### [WORK REQUEST]
Where the listing below has a line with "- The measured", write out exactly that line and every line after it, stopping after the line with "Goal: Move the".

(DATA SEGMENT begins)

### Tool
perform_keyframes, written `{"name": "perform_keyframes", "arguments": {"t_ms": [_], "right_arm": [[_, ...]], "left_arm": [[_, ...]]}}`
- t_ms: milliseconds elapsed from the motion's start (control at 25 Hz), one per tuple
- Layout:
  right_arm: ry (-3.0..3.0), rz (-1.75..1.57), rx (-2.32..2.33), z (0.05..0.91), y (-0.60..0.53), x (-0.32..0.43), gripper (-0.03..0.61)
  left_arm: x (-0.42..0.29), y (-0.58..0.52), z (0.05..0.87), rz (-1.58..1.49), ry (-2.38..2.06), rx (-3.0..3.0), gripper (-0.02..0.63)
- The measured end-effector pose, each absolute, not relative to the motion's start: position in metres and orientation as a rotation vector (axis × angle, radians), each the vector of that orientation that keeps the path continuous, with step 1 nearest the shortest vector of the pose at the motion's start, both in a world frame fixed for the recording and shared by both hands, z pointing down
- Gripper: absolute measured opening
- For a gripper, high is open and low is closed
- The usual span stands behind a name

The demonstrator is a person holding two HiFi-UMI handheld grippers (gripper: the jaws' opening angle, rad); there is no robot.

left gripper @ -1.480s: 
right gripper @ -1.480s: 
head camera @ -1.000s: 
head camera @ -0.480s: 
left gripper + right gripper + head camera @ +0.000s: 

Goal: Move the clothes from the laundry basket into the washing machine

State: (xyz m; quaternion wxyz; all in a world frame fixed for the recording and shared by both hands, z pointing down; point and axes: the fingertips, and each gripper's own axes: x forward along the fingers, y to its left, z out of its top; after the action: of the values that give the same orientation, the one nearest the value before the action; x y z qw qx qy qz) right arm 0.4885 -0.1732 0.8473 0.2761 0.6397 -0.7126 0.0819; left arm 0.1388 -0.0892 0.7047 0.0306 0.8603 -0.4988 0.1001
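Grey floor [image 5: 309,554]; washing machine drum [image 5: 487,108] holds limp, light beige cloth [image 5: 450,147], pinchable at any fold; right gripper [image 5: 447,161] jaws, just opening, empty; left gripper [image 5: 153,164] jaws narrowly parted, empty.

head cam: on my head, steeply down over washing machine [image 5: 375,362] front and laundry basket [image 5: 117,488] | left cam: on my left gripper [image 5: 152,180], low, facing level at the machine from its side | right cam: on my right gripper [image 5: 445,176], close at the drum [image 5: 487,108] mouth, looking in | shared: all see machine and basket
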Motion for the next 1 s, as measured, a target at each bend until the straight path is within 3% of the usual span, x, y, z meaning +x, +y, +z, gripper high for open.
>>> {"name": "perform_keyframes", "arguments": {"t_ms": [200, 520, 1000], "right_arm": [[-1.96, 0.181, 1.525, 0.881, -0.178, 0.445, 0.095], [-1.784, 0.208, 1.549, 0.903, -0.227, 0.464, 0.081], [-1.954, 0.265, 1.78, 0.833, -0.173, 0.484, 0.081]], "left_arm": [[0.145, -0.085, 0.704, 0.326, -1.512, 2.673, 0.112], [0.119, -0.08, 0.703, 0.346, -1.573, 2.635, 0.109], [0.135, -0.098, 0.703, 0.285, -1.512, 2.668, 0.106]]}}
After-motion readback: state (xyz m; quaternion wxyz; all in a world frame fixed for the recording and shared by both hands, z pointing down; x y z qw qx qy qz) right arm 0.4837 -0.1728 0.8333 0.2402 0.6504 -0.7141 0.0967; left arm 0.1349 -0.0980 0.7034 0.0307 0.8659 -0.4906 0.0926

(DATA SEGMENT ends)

### [REPLY TO THE TASK]
- The measured end-effector pose, each absolute, not relative to the motion's start: position in metres and orientation as a rotation vector (axis × angle, radians), each the vector of that orientation that keeps the path continuous, with step 1 nearest the shortest vector of the pose at the motion's start, both in a world frame fixed for the recording and shared by both hands, z pointing down
- Gripper: absolute measured opening
- For a gripper, high is open and low is closed
- The usual span stands behind a name

The demonstrator is a person holding two HiFi-UMI handheld grippers (gripper: the jaws' opening angle, rad); there is no robot.

left gripper @ -1.480s: 
right gripper @ -1.480s: 
head camera @ -1.000s: 
head camera @ -0.480s: 
left gripper + right gripper + head camera @ +0.000s: 

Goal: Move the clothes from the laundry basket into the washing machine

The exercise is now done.